Cura offers a few options for bed adhesion: brim, skirt, and raft. The brim is a few millimeters of extra material printed on the edge of the part that increases the surface area of the part touching the build plate which improves adhesion and helps prevent warping. A skirt is a couple extrusions around the outside of the part that is not attached, this helps make sure filament is extruding smoothly and offers a chance to babystep the Z-offset before the part begins printing. A raft is a few layers of material that get printed below the part which can help compensate for levelling or print surface issues and ensures your part is being printed on a clean layer of material rather than the print surface itself. 

When slicing for the Nautilus, a brim is turned on by default for most materials. However, adding a brim also leads to additional post processing time removing the brim and cleaning up the part where the brim used to be. Depending on the part geometry and the material you choose, you may want to alter the brim or remove it altogether. Brims are strongly recommended for materials that are prone to warping including ASA, ABS, and Nylon, or parts with minimal surface area on the build plate. Other materials like PLA, co-polyesters, and flexibles are less likely to need a brim because they adhere well to the print surface and are less prone to warping. If you disable the brim it is recommended to use a skirt so that you can make sure the first layer is printing properly before your part begins. 

ⓘ If you uncheck the Bed Adhesion box in the Recommended Print Settings View, the Brim will be replaced with a Skirt by default.

Customizing Support Structures

There are a few reasons you may wish to modify the default support settings in Cura. Some examples follow.

• Reduce post processing time

• Cut down on material usage

• Stop support material from being generated in difficult to remove portions of the model

There are 3 main ways you can modify the support structures in Cura: Support Overhang Angle, Support Placement, and Support Blocker. Each of these methods will be explored in depth below. As you become more familiar with these support settings you will likely find creative ways to combine aspects to achieve the desired results.

Support Overhang Angle

Support angle refers to the overhang angle threshold at which support material will begin to be generated. The overhang angle is measured from the vertical axis down. The Support Overhang Angle can be found in the Support setting section. Depending on the part geometry, a small Support Overhang Angle value will cause more support material to be generated, while a large value will reduce the support material generated.

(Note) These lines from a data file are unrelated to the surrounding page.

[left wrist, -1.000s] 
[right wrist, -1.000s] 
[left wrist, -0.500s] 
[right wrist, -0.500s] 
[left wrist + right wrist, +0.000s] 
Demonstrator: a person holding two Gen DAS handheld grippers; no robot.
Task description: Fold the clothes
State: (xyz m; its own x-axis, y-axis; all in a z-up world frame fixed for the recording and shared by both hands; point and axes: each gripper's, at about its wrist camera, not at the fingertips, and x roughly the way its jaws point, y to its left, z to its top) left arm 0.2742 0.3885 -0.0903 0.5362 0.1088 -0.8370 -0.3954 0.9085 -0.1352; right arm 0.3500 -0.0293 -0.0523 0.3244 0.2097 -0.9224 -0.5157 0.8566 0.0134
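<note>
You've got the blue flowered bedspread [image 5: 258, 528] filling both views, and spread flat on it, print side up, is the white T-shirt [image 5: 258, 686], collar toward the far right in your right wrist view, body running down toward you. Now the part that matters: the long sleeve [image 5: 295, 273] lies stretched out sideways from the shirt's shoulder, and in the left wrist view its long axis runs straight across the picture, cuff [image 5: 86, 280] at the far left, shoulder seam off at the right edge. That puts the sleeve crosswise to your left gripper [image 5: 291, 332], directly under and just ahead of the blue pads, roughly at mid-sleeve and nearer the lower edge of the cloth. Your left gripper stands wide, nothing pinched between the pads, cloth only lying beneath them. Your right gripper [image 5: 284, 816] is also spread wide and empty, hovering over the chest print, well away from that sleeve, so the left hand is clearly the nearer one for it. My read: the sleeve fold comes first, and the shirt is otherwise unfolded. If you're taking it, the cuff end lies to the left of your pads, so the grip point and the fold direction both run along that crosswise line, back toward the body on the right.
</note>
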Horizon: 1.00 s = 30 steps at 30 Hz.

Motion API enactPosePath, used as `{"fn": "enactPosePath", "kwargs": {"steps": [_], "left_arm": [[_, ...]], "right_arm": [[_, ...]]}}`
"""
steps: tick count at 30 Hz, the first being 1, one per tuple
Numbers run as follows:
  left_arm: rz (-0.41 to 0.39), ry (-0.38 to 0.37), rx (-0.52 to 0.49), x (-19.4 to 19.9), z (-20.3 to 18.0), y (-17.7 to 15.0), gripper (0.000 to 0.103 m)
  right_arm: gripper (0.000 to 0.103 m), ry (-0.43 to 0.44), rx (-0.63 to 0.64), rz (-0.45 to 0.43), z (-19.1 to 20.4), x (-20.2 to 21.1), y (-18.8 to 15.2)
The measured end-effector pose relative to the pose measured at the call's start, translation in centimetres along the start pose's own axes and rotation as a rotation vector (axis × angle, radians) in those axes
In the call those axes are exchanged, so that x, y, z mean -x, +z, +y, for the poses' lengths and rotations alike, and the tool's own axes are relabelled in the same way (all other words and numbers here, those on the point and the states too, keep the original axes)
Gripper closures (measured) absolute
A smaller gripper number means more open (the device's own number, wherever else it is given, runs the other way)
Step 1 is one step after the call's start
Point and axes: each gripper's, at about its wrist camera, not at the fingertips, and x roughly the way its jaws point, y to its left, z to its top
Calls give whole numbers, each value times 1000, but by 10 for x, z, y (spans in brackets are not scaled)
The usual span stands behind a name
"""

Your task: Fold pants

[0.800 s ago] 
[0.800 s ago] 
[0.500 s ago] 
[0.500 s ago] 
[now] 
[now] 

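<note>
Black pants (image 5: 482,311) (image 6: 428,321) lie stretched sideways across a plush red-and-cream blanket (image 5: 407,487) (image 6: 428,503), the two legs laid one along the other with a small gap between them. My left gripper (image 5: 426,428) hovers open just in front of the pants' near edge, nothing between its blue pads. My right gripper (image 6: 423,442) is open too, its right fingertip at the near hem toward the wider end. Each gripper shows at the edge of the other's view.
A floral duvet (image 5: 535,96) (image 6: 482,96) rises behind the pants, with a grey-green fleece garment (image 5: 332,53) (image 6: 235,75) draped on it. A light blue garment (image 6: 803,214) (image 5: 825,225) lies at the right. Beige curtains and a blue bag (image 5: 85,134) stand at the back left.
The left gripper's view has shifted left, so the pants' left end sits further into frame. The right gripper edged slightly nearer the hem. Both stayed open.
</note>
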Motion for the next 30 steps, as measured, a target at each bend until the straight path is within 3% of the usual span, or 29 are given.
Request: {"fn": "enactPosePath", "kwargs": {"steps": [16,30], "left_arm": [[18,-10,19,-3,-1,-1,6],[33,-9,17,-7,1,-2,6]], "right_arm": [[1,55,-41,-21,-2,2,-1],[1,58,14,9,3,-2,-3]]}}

ⓘ If you want to only generate support material for horizontal surfaces only, try using a Support Overhang Angle of 89°

Support Placement

The Support Placement setting can be found in the Support setting section. There are two options for Support Placement, Everywhere and Touching Buildplate. The Everywhere setting will generate support material everywhere on your model where there is an angle from the build plate greater than or equal to the Support Overhang Angle. The Touching Buildplate setting will do the same thing as the Everywhere setting, but it will not generate support material that is not in contact with the build plate.

Support Blocker

You can add Support Blockers by clicking the Support Blocker button located in the model editing sidebar at the center left of your Cura window. Then click on the part of the model where you do not want supports to be (surfaces that will have support material generated below them will be highlighted in red). Make sure you have a model selected when you click the button, otherwise a Support Blocker will not be generated. A Support Blocker is a transparent gray cube that is added to your model; anywhere this cube is, supports will not be generated. You can add as many Support blockers as you wish, and they can be moved, resized, and multiplied just as you would with any other model you import. 

Support Blockers are particularly useful for removing support material from parts of the model that can easily be bridged.

ⓘ Note that the Support Blocker must be encompassing the upper surface where the supports you wish to remove contact the part.

Horizontal Compensation

Horizontal compensation can be used if you need to slightly increase or decrease the tolerances of your part and will accept a negative or positive value. Positive values will increase the size of exterior perimeters and decrease the size of interior perimeters. Negative values will decrease the size of exterior perimeters and increase the size of interior perimeters. It is not recommended to use a horizontal compensation value of more than +/- 0.5.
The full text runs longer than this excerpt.